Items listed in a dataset
######
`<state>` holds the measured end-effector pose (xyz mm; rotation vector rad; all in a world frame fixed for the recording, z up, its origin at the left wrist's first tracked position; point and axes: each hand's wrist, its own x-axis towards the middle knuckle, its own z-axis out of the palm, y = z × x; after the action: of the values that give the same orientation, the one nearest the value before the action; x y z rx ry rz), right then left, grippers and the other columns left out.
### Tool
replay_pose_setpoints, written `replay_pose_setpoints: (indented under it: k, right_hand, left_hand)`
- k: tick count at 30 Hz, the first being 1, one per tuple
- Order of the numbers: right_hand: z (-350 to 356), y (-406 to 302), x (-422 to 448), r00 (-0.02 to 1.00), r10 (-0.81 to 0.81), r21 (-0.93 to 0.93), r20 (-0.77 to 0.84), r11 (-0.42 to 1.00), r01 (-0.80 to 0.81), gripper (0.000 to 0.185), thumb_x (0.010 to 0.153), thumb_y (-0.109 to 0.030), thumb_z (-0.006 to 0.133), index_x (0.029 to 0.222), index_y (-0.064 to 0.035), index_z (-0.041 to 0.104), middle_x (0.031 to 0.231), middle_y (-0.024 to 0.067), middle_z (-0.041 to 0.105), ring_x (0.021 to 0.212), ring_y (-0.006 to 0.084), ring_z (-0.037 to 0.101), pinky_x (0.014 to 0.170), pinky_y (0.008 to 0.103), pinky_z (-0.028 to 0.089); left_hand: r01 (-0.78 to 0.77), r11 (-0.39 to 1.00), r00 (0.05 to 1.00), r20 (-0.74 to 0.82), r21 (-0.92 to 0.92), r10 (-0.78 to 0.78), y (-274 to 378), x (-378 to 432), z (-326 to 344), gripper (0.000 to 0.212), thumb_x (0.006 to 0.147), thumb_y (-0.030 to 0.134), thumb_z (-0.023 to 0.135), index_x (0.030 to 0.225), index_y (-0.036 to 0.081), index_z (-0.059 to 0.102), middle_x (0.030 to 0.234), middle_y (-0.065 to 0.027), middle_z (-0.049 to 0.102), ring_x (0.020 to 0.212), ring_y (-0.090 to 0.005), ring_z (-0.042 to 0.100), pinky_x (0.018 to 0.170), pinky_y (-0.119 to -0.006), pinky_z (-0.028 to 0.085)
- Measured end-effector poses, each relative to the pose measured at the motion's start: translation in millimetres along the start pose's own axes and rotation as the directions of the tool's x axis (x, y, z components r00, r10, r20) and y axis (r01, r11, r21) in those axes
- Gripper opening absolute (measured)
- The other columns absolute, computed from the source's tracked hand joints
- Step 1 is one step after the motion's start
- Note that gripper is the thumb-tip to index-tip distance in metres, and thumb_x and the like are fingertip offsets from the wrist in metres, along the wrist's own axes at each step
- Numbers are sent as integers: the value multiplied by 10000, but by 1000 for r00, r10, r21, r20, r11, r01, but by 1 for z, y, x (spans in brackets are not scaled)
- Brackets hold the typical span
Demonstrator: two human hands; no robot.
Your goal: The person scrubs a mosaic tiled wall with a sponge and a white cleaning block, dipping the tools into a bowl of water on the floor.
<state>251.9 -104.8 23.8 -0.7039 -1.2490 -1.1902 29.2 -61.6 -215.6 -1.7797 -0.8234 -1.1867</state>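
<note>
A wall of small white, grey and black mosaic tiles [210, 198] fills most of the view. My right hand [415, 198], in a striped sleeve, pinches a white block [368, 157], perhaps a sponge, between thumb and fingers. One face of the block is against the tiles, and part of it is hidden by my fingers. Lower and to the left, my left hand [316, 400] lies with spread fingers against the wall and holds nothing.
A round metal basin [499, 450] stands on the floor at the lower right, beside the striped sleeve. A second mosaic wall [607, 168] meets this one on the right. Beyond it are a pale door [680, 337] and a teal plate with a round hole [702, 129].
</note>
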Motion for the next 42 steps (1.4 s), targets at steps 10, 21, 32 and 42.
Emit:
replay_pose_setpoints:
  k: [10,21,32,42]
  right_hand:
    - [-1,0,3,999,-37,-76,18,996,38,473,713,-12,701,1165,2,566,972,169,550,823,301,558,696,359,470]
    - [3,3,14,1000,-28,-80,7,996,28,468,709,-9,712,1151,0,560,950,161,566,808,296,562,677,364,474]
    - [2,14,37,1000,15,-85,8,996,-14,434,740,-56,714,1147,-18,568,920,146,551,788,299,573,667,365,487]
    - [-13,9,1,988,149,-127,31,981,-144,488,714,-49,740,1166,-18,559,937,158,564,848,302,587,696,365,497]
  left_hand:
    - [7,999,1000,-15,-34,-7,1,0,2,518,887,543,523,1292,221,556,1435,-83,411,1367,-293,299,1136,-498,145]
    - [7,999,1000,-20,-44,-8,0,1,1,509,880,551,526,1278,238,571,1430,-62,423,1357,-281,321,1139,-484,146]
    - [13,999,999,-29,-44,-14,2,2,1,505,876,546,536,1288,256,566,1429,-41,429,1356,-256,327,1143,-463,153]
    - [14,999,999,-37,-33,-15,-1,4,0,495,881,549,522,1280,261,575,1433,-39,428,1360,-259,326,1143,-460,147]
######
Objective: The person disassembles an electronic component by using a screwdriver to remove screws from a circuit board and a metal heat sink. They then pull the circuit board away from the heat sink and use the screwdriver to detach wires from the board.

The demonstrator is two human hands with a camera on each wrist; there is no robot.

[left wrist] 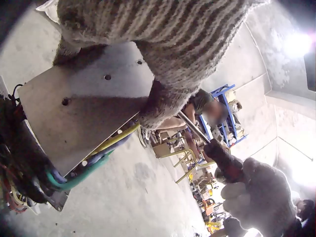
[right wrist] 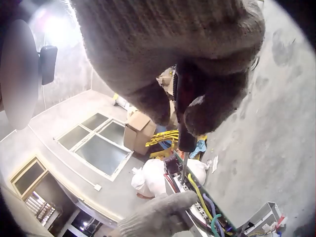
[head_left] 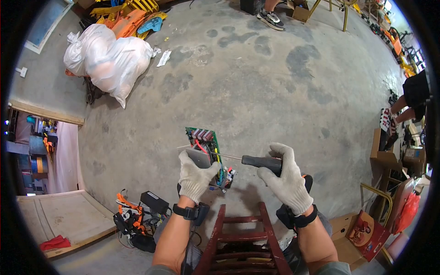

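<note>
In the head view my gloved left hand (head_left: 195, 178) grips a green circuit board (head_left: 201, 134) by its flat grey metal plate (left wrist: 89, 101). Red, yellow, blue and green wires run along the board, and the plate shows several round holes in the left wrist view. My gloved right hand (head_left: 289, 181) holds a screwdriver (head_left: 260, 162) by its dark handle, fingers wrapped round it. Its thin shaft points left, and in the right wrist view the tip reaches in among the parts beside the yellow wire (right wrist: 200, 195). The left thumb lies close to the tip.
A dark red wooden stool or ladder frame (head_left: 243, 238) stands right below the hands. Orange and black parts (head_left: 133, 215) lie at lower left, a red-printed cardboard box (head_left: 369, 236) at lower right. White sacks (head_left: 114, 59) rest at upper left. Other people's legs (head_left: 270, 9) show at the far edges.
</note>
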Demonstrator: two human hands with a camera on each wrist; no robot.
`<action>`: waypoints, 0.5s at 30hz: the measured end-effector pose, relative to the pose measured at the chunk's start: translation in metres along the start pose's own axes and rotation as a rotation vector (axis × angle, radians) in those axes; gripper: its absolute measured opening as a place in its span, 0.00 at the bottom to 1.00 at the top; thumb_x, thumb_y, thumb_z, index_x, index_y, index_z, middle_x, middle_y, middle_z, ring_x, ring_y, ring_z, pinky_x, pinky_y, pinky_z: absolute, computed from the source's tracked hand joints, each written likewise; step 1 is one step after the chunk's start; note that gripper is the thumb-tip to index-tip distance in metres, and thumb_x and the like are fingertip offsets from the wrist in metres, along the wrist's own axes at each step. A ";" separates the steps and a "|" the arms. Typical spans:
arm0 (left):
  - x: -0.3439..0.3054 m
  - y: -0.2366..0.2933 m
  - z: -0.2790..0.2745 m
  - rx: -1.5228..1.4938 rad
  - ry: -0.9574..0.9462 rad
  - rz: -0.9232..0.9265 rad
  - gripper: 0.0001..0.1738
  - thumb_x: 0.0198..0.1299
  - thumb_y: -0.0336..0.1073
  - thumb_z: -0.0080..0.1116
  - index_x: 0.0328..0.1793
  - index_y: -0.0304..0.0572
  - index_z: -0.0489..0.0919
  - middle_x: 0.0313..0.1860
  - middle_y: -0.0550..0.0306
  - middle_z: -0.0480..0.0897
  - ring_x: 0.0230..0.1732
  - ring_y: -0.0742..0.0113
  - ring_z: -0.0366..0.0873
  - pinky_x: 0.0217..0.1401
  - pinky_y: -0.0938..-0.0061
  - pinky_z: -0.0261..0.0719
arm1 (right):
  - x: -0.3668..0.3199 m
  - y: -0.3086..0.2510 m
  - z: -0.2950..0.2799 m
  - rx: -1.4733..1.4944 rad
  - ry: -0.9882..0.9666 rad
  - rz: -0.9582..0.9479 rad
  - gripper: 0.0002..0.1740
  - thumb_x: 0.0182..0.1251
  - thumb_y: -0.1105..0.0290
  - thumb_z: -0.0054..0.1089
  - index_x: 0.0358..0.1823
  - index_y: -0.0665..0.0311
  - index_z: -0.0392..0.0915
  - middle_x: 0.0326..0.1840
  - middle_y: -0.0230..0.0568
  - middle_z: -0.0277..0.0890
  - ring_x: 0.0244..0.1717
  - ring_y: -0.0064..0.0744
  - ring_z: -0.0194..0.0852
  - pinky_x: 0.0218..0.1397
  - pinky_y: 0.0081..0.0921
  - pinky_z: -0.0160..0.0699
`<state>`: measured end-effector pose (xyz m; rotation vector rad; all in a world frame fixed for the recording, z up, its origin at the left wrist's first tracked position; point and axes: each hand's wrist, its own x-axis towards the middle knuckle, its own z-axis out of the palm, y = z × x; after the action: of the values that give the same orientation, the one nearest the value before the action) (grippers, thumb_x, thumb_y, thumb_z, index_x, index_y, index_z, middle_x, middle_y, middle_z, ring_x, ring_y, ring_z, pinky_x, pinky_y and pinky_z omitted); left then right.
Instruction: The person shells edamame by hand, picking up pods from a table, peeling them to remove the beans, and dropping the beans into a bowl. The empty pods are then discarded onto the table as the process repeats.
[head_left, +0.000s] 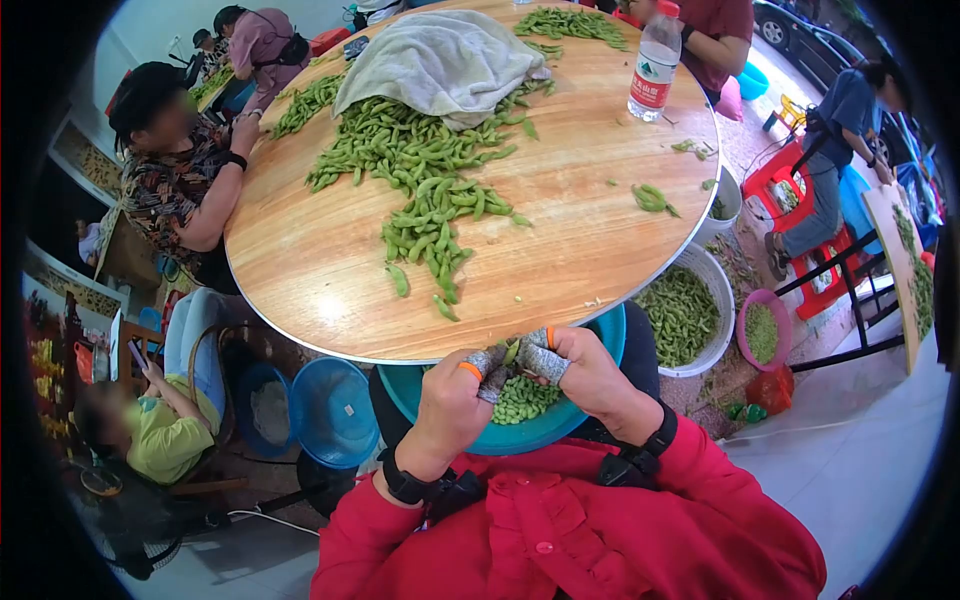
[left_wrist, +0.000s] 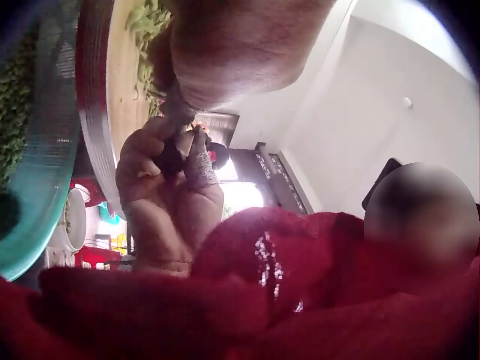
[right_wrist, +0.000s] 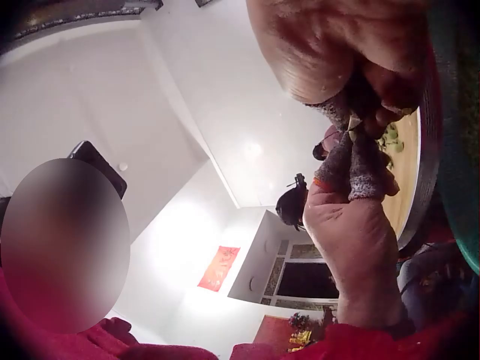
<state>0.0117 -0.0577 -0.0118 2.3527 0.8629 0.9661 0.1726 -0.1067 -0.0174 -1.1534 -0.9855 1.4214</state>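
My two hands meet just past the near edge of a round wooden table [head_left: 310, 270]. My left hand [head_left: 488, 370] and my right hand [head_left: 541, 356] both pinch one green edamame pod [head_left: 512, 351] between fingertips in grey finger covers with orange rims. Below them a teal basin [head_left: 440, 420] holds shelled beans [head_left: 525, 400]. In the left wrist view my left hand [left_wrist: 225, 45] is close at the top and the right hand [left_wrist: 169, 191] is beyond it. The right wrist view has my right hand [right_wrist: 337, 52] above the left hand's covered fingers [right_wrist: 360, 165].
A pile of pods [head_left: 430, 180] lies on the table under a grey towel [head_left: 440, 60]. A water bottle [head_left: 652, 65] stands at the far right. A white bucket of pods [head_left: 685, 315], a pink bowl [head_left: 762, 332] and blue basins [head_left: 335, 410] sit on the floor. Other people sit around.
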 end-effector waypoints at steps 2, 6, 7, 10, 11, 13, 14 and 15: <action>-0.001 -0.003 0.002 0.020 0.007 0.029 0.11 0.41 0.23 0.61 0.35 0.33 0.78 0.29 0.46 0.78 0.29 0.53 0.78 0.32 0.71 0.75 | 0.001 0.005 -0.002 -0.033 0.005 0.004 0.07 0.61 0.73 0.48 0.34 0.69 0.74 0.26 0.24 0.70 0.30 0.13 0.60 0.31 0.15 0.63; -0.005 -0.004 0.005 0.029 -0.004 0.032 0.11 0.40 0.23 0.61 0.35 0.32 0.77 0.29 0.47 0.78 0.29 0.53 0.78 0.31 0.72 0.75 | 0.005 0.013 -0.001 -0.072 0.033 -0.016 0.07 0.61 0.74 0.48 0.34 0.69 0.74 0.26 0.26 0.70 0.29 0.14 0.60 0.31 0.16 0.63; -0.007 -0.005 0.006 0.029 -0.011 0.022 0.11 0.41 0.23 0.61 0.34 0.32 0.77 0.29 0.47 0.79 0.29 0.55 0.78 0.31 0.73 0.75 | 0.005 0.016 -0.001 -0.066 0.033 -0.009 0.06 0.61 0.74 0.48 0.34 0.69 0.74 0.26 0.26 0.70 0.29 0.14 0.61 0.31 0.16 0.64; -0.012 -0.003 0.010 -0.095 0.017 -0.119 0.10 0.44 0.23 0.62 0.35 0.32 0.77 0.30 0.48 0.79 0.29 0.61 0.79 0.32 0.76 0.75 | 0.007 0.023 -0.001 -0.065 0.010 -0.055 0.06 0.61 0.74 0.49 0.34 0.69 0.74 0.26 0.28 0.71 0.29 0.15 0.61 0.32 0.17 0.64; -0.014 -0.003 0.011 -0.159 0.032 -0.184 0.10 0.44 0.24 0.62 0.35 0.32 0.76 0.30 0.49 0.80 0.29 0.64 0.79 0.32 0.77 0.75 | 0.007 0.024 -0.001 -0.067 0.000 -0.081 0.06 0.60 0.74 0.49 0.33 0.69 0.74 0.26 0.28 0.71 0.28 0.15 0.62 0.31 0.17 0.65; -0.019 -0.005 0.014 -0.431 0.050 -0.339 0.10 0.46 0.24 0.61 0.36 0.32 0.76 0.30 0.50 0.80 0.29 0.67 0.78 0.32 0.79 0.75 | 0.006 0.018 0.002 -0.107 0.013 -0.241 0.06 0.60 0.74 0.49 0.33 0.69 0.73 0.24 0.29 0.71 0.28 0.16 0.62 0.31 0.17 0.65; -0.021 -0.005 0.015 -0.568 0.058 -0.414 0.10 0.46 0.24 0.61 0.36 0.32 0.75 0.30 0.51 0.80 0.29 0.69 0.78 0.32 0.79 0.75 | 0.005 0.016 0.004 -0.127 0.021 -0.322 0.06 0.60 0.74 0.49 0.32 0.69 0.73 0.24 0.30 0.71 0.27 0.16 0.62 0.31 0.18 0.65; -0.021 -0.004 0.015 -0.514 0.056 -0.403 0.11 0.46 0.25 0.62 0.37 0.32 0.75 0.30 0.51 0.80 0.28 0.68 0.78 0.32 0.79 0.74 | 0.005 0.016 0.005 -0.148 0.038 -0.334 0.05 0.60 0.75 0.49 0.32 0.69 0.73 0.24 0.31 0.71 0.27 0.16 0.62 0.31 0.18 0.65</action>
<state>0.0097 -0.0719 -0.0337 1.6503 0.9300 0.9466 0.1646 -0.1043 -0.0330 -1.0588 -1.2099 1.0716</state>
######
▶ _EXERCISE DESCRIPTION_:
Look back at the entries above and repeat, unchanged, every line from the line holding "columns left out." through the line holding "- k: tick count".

▶ _SOLUTION_:
`<state>` holds the measured end-effector pose (xyz mm; rotation vector rad; all in a world frame fixed for the recording, z up, its origin at the left wrist's first tracked position; point and axes: each hand's wrist, its own x-axis towards the middle knuckle, its own z-axis out of the palm, y = z × x; after the action: of the values that give the same orientation, the one nearest the value before the action; x y z rx ry rz), right then left, grippers and the other columns left out.
### Tool
replay_pose_setpoints, written `replay_pose_setpoints: (indented under it: k, right_hand, left_hand)`
- k: tick count at 30 Hz, the first being 1, one per tuple

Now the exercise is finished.